- The Washington Times - Thursday, May 12, 2011

Senate Minority Leader Mitch McConnell made the first concrete offer from congressional Republicans to President Obama on how to keep the federal government from defaulting on its obligations. “To get my vote to raise the debt ceiling, it would require doing something in the short term,” Mr. McConnell said he told the president at a White House meeting Thursday. The GOP leader’s plan would cap discretionary outlays below current levels to finally get the deficit under control.

Mr. McConnell insisted the short-term fix was the most important because other changes can be undone by a future Congress and president. “On the discretionary side,” he explained, “the caps that you can sort of depend on are the first couple of years.” He still endorses longer-term cuts but worries that “caps on discretionary down the road are frequently viewed as promises to do something - someday, maybe.”
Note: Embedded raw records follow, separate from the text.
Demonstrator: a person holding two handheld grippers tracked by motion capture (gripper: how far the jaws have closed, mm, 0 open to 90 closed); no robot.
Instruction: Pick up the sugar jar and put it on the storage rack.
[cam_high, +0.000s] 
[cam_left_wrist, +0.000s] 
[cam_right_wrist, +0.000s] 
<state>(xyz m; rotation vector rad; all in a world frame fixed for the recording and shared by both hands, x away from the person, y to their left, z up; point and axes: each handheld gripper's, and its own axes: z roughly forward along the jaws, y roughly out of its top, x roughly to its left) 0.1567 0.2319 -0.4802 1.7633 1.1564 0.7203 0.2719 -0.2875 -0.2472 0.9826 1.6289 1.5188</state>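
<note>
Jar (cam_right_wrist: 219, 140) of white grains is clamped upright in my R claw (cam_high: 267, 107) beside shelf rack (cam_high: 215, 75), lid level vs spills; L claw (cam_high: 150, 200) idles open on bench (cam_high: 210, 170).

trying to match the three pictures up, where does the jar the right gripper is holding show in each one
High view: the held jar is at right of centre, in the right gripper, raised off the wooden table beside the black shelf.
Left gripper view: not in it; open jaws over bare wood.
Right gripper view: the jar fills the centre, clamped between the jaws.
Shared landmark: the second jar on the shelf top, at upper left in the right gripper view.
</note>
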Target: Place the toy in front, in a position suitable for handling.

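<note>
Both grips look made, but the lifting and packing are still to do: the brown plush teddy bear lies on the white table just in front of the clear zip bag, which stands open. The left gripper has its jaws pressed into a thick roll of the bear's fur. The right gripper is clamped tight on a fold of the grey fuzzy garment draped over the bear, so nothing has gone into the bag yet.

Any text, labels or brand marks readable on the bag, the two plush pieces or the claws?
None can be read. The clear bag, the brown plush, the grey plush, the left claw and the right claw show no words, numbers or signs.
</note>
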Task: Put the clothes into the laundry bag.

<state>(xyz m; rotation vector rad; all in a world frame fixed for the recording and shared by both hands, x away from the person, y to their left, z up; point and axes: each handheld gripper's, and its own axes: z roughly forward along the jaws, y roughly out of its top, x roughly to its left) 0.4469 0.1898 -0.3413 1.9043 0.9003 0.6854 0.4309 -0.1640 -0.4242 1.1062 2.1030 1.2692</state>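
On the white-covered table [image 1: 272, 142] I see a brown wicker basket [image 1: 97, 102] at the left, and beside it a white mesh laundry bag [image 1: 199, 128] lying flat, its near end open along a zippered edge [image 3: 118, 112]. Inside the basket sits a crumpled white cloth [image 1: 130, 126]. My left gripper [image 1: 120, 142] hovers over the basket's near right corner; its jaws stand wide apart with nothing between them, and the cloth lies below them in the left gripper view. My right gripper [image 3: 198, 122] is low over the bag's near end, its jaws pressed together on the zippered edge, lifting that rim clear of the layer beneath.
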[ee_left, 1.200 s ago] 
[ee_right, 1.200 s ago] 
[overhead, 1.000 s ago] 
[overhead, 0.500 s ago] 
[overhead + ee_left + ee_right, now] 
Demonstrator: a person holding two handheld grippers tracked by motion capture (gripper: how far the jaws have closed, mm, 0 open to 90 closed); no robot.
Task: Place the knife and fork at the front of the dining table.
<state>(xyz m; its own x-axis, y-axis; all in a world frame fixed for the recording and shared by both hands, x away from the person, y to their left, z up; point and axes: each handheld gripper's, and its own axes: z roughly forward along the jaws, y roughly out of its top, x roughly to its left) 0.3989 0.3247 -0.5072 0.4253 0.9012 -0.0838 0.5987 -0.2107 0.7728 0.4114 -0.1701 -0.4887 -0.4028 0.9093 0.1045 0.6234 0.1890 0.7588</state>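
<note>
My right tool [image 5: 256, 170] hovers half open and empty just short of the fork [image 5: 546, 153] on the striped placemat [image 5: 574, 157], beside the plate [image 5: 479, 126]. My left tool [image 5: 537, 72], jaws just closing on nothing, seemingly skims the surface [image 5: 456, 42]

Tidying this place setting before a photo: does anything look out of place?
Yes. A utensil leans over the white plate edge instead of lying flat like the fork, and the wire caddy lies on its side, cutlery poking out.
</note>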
The Congressional Budget Act of 1974 requires that the president, the House and the Senate all submit budgets each year that set five-year spending targets for each appropriations committee jurisdiction. The three plans are supposed to be reconciled so that Congress can appropriate spending at set levels for specific discretionary programs.

Next year’s budget has zero chance of being reconciled by divided government. The House dislikes Mr. Obama’s budget because it failed to cut spending or make even a token attempt at entitlement reform. Senate Majority Leader Harry Reid, Nevada Democrat, isn’t interested in the House Republican alternative offered by Budget Committee Chairman Paul Ryan.
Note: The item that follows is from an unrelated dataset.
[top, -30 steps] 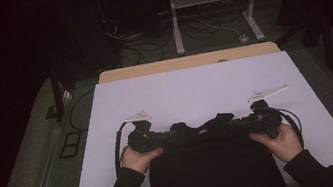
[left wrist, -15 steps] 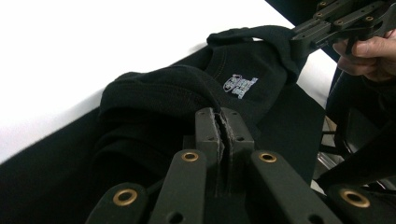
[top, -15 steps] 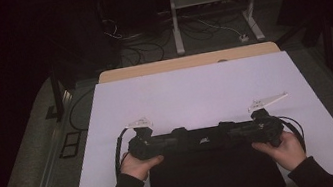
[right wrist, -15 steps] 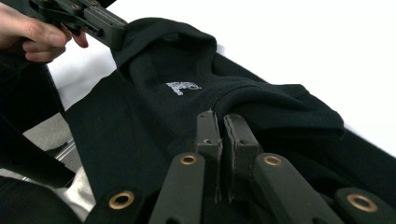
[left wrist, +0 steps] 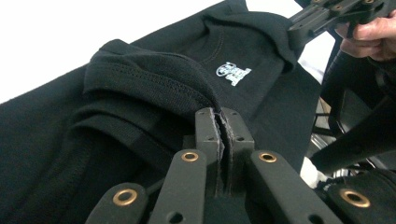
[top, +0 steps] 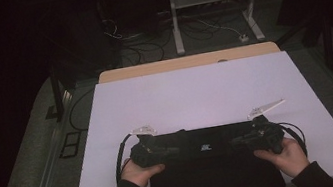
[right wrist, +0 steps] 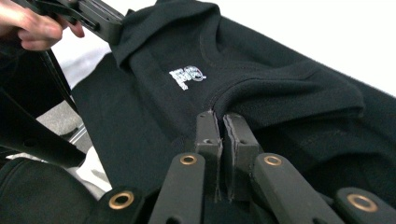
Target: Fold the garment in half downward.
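Black shirt (top: 211, 167) lies on the white sheet (top: 195, 94) at the near edge of the worktop (top: 190, 61), its lower part hanging off toward the person. Left tongs (left wrist: 219, 122) clamped on a fold of its fabric; right tongs (right wrist: 218, 122) likewise, at the other shoulder.

Risk, as judged: uneven pull between hands could skew the fold, or thin cloth slip from the pads. Dark room; shirt's hem and sleeves hard to make out.

one black garment (top: 211, 167), bearing one white logo (left wrist: 233, 73); two grippers, left gripper (top: 149, 152) and right gripper (top: 258, 138); two hands; one white table (top: 195, 94).
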The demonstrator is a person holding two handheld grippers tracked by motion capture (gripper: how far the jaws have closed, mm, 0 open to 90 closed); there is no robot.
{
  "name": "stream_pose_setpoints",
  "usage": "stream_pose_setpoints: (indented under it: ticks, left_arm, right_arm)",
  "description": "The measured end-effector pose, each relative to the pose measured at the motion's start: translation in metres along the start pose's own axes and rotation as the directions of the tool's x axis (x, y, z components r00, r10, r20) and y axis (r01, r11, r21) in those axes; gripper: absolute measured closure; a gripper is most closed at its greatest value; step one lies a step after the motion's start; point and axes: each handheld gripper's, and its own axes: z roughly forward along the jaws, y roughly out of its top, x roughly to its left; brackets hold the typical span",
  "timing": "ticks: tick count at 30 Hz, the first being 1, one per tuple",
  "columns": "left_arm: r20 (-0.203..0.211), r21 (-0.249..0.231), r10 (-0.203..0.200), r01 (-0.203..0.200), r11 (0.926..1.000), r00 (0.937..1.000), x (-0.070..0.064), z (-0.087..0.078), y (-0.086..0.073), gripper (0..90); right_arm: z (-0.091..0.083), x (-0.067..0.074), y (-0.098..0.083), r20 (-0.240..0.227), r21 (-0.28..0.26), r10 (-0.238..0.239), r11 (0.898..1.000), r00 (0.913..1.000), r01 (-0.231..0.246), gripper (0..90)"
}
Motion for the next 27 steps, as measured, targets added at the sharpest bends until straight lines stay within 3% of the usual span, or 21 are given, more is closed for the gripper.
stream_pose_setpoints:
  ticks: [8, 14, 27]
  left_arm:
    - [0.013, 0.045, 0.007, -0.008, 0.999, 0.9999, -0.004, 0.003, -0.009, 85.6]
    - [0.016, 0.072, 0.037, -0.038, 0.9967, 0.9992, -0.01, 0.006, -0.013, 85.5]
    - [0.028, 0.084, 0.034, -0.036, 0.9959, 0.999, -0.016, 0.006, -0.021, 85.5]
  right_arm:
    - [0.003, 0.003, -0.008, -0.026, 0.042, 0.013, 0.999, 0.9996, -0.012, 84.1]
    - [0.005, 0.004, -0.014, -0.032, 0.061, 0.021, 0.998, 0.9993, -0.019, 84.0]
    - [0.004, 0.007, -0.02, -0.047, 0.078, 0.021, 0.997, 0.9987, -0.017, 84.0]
Mr. Ryan wants discretionary spending capped at 20 percent of the the gross domestic product. The idea is to tie spending to economic growth, thereby preventing Congress from growing the size of government at the expense of prosperity. The president wants more regulation, and a bureaucracy that will cost 25.3 percent of the GDP, according to his budget submission.

Budget bills are nonbinding congressional resolutions, but Republicans have leverage over the administration which wants a statutory increase in the debt ceiling. That’s where Mr. McConnell wants to add the two-year spending cap, forcing lower spending overall to start as soon as Oct. 1.

Even with discretionary expenditures under control, our books will remain hopelessly out of balance because of the mandatory programs put in place which are not subject to the annual debate. “We are on automatic pilot,” Mr. McConnell explained, noting that all of this year’s $2.2 trillion in tax revenue will be spent on entitlement programs and interest on the debt. The rest of the projected $1.5 trillion it will cost to fund the government will have to be borrowed, adding to the already out-of-control public debt, which exceeds $14.3 trillion.

Mr. McConnell won’t reveal the exact figures he intends to use in negotiations with the president. It’s safe to say that when Mr. McConnell and the rest of the congressional leadership are done squeezing concessions out of Mr. Obama, the president won’t be leaving the room with a grin on his face.